METHOD AND APPARATUS FOR SUPPLYING A PRESSURIZED COMPRESSIBLE MEDIUM TO A NETWORK
The present invention relates to a method for con¬ trolling the supply of a pressurized compressible medium to a network debouching in at least one take-off point.
Different control methods are known for systems with which a pressurized compressible medium, for example compressed air, can be supplied to a large number of consumers. In the known control methods the pressure of the compressible medium in a network is generally controlled by switching on an apparatus for pressurizing a compressible medium such as a compressor when the pressure in the network falls below a determined set value and by switching it off again when this pressure approaches or reaches a determined maximum permissible value. In such control methods a buffer is generally connected to the network in order to prevent too large pressure differences in the network. A drawback to this known control method is that regular switching on and off of a compressor results in a relatively high level of wear, while moreover at switch-on a load peak occurs, which results in relatively high energy costs. In order to reduce the regularity with which the compressor has to be switched on and off a very large buffer can be used, but this entails comparatively high installation costs.
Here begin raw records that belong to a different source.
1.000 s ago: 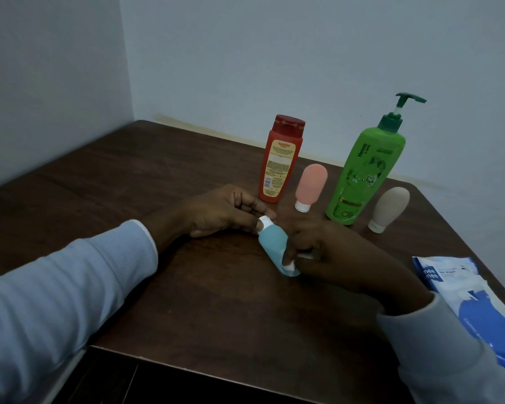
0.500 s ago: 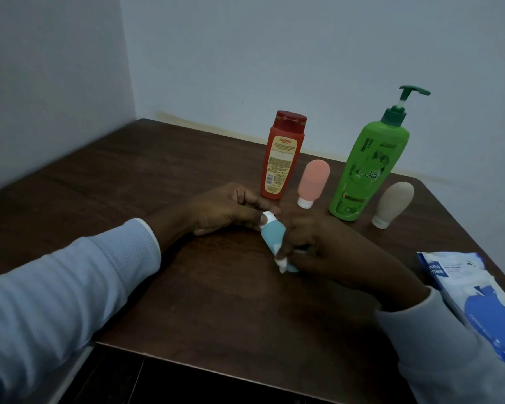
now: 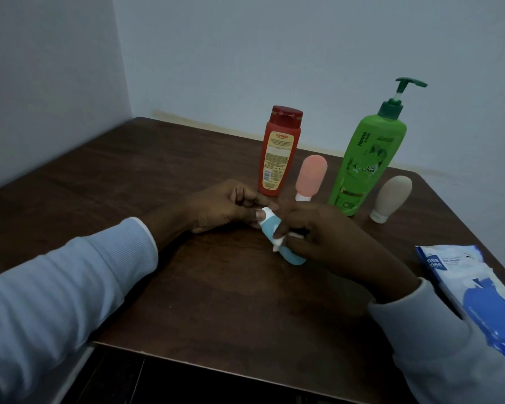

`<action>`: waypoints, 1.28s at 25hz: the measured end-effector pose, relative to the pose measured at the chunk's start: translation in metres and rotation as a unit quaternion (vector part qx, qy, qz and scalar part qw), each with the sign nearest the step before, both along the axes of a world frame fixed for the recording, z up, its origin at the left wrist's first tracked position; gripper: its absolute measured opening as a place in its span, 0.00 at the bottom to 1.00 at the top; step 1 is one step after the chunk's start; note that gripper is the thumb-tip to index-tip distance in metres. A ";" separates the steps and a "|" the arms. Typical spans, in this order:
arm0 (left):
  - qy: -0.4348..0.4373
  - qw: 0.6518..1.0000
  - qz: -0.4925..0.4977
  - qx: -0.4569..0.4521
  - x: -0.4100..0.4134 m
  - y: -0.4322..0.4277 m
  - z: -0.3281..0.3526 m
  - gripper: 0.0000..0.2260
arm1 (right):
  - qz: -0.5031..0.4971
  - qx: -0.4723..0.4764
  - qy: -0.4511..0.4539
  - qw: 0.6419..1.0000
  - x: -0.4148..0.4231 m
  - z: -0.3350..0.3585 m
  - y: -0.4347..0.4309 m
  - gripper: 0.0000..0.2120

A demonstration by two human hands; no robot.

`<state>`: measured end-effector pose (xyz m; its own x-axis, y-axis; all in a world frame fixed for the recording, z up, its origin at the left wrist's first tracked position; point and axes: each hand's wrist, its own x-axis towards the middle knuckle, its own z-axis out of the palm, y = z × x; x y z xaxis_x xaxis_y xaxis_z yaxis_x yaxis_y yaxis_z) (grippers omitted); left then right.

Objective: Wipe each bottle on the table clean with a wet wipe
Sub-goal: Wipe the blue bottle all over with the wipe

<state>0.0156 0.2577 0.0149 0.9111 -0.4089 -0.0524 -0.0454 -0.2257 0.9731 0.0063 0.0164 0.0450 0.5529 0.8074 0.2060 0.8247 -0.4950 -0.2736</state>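
A small light blue bottle (image 3: 291, 254) with a white cap lies on its side on the brown table (image 3: 187, 275). My left hand (image 3: 225, 207) pinches its cap end. My right hand (image 3: 318, 231) curls over its body and presses a small white wet wipe (image 3: 278, 244) against it. Behind stand a red bottle (image 3: 279, 151), a pink squeeze bottle (image 3: 310, 176), a green pump bottle (image 3: 365, 167) and a beige squeeze bottle (image 3: 391, 198).
A blue and white wet wipe pack (image 3: 475, 290) lies at the table's right edge beside my right sleeve. Pale walls close the table at the back and left. The table's front edge runs below my forearms.
My right hand has slid the wipe along the blue bottle from its bottom end toward the cap. The left hand still holds the cap end.
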 end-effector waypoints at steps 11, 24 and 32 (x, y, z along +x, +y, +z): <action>-0.031 0.999 0.000 0.033 0.003 0.002 -0.003 0.14 | -0.014 0.003 -0.018 1.000 0.003 -0.002 0.001 0.07; -0.031 0.999 -0.003 -0.010 0.001 0.003 -0.004 0.15 | -0.068 0.115 -0.048 0.990 0.014 -0.007 -0.004 0.08; -0.025 1.000 0.007 -0.001 0.001 0.003 -0.004 0.16 | -0.016 -0.033 0.134 0.990 0.011 0.014 -0.033 0.03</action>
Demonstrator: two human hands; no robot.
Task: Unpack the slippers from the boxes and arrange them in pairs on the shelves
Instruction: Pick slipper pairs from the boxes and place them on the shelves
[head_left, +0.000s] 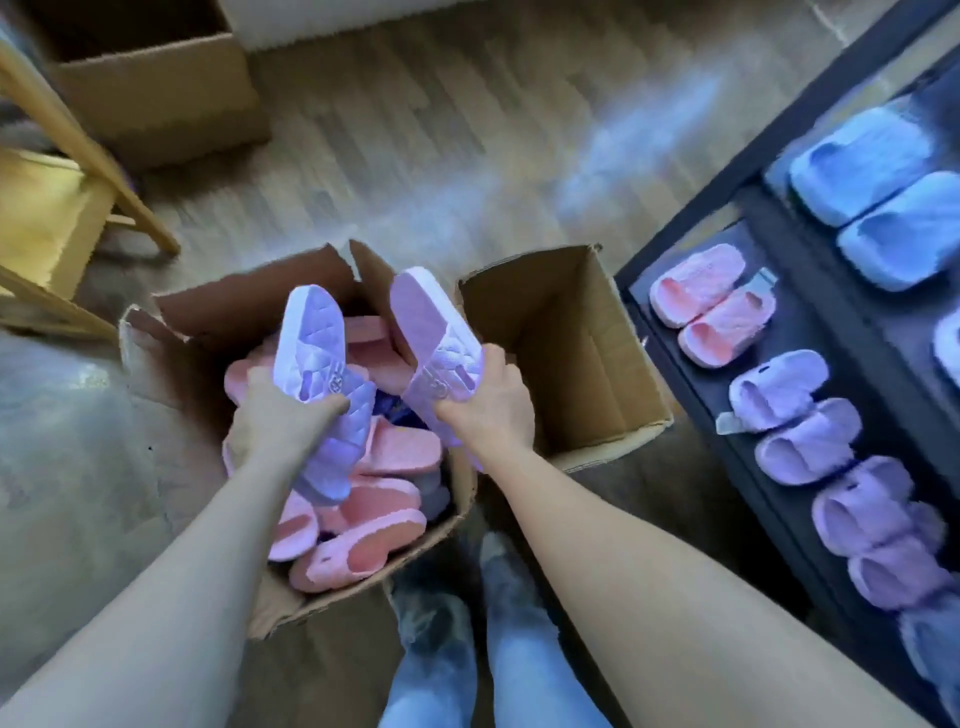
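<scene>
Two purple slippers are held up over an open cardboard box (171, 338) filled with pink slippers (384, 499). The left slipper (317, 353) is gripped by the left hand (275, 415), with the fingers curled round its strap part. The right slipper (431, 332) is gripped at the strap by the right hand (493, 400), with the thumb laid along its edge. Both forearms are stretched forward and down, with the wrists near each other. A second box (571, 353) is seen just beside. On the dark shelf (821, 332) to the right, a pink pair (711, 306), a purple pair (795, 415) and a blue pair (878, 192) are lined up.
</scene>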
Bringing the buffer to and holding it at pressure moreover requires a relatively large amount of energy. Control methods are also known wherein the compressor is not switched off when the maximum pressure is reached but remains in no-load operation. This reduces the wear of the compressor and fewer peak loads occur. The drawback to this known control method however is that the energy consumption of a compressor in no-load operation is still considerable, whereby relatively large losses occur. In yet another control method the compressor is operated practically uninterruptedly at full load and a
suction opening to the network is opened or closed in continuously variable manner subject to the pressure fall or pressure rise occurring in the network. The energy consumption of this control is also comparatively high. The invention therefore has for its object to pro¬ vide a method for controlling the supply of a pressure- compressible medium to a network of the above described type, wherein these drawbacks do not occur. This is achieved according to the invention by continuously measuring the amount of the compressible medium flowing to the at least one take-off point and pressurizing and supplying to the network an amount of fresh compressible medium substantially corresponding with the measured amount. By selecting not the pressure but the volume flow as the control quantity a marked saving on energy consumption is achieved, while there will also be relatively little wear of the compressor. In addition the consumption can thus easily be made visible, which may encourage more conscious use of the compressible medium and thus lead to savings. The measured amount is preferably converted on the basis of at least one measured condition parameter of the compressible medium to an equivalent amount at a particular defined standard condition. A control quantity is thus obtained which can serve without further processing as input signal for a compressor.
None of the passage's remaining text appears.